:: THE TASK ::
From the data underneath, reproduce exactly the stretch that begins at the line with "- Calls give" and ends after the line with "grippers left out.".

[[ DATA TO USE, beginning ]]

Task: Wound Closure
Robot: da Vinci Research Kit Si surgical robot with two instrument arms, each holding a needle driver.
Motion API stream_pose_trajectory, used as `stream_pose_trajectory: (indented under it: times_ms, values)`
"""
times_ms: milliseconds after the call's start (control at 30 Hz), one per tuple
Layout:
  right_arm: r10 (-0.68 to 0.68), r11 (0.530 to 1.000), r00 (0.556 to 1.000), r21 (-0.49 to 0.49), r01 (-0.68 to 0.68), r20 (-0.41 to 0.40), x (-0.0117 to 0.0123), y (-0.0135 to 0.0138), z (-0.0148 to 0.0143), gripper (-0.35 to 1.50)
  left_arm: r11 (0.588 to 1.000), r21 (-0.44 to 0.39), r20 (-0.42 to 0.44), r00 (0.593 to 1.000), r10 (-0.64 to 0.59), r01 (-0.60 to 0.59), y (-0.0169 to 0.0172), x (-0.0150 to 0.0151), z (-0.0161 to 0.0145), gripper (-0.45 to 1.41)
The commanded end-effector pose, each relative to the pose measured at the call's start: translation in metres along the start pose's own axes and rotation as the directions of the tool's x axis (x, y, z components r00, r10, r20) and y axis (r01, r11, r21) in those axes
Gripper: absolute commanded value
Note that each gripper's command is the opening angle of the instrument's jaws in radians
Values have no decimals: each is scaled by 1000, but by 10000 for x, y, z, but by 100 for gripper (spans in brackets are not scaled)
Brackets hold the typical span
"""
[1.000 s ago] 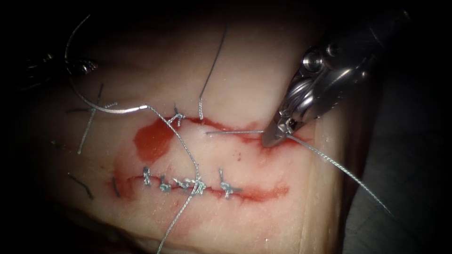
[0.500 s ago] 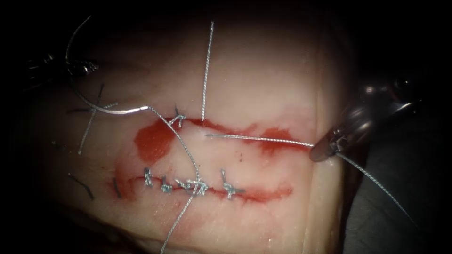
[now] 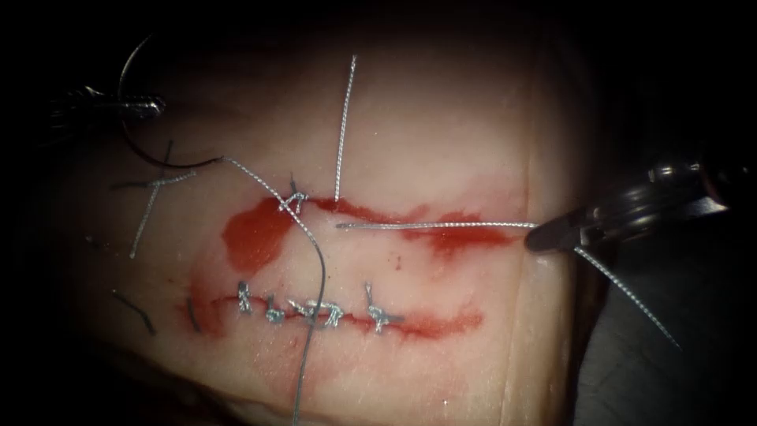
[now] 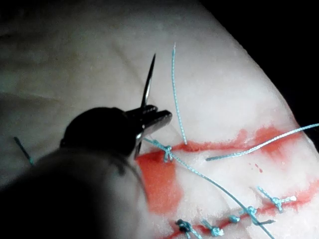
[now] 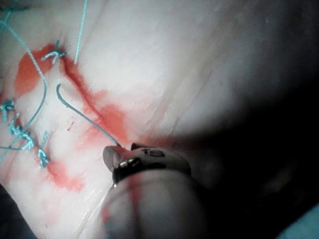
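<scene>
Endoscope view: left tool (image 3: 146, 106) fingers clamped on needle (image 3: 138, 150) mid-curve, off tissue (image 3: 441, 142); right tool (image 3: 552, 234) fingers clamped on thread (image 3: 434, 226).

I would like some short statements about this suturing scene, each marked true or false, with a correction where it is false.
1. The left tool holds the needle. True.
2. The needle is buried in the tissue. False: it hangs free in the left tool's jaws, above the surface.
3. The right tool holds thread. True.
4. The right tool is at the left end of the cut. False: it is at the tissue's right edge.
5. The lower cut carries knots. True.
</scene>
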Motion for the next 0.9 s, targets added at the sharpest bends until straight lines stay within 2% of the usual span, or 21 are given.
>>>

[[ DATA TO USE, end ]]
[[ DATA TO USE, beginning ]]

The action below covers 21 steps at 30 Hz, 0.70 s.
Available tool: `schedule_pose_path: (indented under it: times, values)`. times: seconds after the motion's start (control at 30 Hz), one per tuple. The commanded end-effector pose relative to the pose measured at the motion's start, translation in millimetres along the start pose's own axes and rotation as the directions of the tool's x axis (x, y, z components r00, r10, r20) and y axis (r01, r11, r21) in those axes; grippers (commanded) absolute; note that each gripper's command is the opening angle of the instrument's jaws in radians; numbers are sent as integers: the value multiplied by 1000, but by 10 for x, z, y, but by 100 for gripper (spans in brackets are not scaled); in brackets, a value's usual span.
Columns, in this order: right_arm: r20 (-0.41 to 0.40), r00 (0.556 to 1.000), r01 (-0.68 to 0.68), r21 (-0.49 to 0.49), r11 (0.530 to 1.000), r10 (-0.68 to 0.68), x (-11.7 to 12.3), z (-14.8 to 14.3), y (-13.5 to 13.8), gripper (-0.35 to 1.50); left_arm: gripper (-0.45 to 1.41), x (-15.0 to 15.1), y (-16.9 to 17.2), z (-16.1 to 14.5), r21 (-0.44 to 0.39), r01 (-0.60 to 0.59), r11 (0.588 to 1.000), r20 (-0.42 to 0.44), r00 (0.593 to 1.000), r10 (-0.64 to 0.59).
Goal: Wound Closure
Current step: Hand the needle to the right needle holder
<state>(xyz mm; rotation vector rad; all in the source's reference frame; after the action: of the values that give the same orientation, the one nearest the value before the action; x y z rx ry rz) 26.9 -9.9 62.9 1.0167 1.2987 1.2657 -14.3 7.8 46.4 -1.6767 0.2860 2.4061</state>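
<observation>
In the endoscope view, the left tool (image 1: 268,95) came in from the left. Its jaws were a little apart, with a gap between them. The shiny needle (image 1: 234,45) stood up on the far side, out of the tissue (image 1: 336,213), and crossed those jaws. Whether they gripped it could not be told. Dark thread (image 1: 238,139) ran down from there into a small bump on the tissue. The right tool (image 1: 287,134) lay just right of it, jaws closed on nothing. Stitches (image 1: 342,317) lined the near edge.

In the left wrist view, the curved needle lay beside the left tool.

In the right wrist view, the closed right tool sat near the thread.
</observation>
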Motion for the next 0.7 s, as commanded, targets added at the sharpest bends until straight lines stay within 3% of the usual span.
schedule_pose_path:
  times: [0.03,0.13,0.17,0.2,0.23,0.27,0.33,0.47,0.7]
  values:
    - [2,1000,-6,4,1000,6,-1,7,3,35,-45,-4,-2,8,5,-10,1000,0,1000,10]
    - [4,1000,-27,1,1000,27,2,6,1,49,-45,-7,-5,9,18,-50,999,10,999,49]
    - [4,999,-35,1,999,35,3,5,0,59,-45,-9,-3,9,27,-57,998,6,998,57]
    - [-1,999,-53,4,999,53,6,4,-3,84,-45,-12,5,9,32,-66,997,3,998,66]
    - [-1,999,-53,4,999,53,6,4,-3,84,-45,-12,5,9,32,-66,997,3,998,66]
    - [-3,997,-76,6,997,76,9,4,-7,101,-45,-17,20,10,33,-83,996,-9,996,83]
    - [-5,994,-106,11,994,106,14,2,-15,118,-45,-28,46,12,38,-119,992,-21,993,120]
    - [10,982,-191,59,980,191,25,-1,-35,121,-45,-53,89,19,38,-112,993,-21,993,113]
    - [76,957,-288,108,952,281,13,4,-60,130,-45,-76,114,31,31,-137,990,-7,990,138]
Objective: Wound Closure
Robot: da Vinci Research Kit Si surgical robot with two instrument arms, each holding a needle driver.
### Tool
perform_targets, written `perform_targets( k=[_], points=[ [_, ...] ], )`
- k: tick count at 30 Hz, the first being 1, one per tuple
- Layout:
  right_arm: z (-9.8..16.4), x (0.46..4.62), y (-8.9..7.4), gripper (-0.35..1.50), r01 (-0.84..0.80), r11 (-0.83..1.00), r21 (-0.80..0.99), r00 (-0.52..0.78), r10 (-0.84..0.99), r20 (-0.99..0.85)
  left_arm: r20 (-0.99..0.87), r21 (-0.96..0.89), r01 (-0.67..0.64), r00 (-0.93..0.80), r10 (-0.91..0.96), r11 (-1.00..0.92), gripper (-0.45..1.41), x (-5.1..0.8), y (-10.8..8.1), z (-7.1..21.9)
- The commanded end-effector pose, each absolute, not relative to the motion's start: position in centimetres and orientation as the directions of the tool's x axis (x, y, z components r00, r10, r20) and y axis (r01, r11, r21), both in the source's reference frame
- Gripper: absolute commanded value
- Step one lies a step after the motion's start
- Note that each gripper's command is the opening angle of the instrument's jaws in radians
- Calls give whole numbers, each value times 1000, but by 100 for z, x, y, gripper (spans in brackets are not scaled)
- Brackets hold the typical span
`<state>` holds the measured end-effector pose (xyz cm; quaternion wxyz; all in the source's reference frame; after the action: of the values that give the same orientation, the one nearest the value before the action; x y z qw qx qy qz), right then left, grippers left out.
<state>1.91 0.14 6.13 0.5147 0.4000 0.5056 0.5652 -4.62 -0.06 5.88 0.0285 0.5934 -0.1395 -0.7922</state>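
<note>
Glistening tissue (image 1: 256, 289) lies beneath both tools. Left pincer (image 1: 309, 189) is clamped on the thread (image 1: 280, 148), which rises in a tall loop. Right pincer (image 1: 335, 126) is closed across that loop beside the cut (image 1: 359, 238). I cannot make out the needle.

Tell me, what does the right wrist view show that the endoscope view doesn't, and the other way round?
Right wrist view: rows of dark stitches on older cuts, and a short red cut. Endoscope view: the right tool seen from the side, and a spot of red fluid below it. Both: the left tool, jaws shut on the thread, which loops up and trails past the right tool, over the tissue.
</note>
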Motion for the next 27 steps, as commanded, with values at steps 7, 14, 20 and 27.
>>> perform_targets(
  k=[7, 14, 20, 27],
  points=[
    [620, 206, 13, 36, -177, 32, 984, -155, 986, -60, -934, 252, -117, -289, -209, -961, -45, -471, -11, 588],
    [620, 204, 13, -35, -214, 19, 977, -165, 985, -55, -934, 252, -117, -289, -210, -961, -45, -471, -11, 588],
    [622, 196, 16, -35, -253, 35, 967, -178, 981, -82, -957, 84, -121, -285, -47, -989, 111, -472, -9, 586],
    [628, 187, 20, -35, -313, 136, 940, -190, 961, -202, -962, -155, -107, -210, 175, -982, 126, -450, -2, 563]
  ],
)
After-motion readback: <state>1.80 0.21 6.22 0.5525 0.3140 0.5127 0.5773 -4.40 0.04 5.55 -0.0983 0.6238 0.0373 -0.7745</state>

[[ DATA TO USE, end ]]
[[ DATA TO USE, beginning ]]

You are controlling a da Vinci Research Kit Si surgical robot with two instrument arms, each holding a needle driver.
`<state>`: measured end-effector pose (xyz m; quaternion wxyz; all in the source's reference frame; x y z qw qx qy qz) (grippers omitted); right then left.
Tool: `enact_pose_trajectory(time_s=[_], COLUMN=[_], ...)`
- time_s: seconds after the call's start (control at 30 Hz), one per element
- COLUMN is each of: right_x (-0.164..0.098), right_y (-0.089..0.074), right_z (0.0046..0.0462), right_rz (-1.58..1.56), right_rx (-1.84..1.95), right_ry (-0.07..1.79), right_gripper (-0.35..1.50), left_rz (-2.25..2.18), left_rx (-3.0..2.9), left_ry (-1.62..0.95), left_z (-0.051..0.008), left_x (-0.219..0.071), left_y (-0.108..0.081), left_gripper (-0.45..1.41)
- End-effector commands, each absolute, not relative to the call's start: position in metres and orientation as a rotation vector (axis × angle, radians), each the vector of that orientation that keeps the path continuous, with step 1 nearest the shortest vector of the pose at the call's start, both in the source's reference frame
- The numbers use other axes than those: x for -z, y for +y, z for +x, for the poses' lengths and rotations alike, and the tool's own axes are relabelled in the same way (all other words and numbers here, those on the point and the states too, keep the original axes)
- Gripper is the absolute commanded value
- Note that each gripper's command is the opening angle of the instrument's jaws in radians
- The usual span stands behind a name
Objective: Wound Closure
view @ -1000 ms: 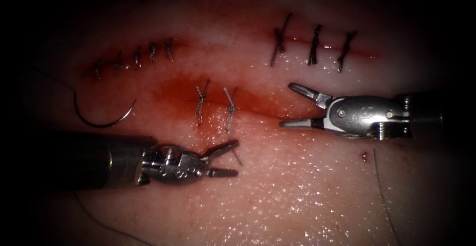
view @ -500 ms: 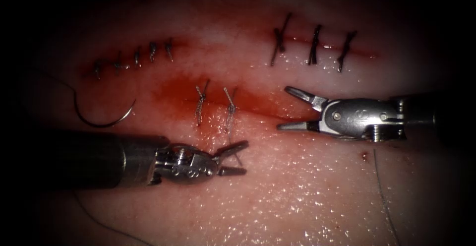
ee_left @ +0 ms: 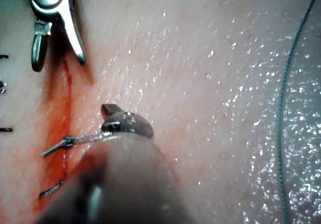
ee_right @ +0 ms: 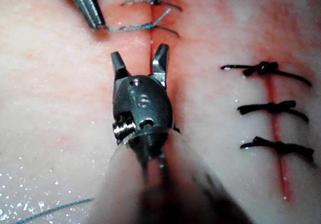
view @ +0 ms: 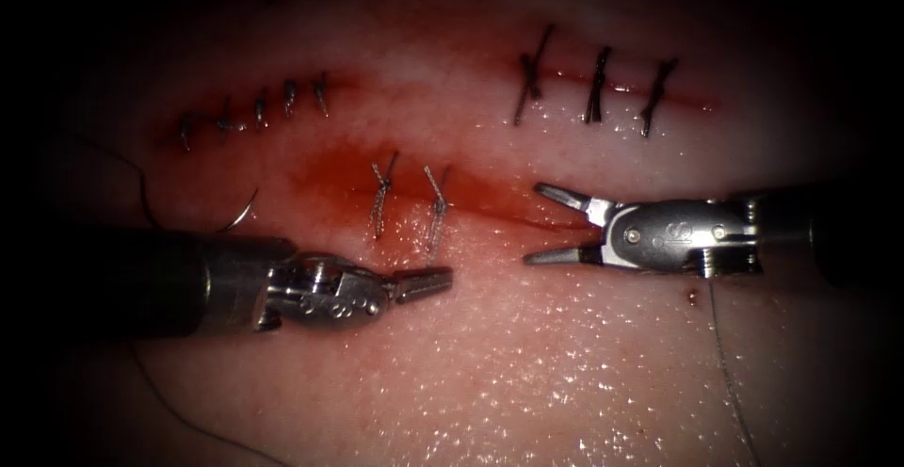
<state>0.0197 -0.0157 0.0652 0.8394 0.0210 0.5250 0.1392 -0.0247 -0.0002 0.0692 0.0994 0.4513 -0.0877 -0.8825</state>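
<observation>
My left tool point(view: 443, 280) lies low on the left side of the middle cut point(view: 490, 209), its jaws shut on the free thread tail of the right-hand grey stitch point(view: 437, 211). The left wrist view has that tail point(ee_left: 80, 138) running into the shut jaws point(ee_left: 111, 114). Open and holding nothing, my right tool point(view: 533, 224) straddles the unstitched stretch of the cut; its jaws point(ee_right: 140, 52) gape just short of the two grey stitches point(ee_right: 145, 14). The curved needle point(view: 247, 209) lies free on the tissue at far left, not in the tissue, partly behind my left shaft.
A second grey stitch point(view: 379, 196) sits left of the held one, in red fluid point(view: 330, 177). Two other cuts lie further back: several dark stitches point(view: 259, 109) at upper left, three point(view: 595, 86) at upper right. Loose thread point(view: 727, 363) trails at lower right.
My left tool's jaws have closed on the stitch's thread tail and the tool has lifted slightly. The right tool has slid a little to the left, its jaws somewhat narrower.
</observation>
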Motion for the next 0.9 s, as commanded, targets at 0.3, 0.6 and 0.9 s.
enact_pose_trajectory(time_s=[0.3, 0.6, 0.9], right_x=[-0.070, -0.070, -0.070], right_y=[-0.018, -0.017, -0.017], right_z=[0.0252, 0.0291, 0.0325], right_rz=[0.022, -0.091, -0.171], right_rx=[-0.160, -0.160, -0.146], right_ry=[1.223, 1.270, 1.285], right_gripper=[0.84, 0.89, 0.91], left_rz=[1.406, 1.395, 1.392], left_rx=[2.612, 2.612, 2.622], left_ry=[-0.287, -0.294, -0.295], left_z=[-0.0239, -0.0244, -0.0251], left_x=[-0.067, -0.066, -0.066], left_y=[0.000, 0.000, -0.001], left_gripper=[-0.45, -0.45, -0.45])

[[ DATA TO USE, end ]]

:: REPLY ::
- Calls give whole numbers, each value times 1000, but by 100 for z, x, y, gripper (spans in brackets are not scaled)
- Brackets hold the typical span
`<state>` holds the measured end-effector pose (xyz cm; quaternion wxyz; all in the source's reference frame; after the action: of the values that give the same orientation, the one nearest the value before the action; x y z qw qx qy qz), right then left, grippers left out.

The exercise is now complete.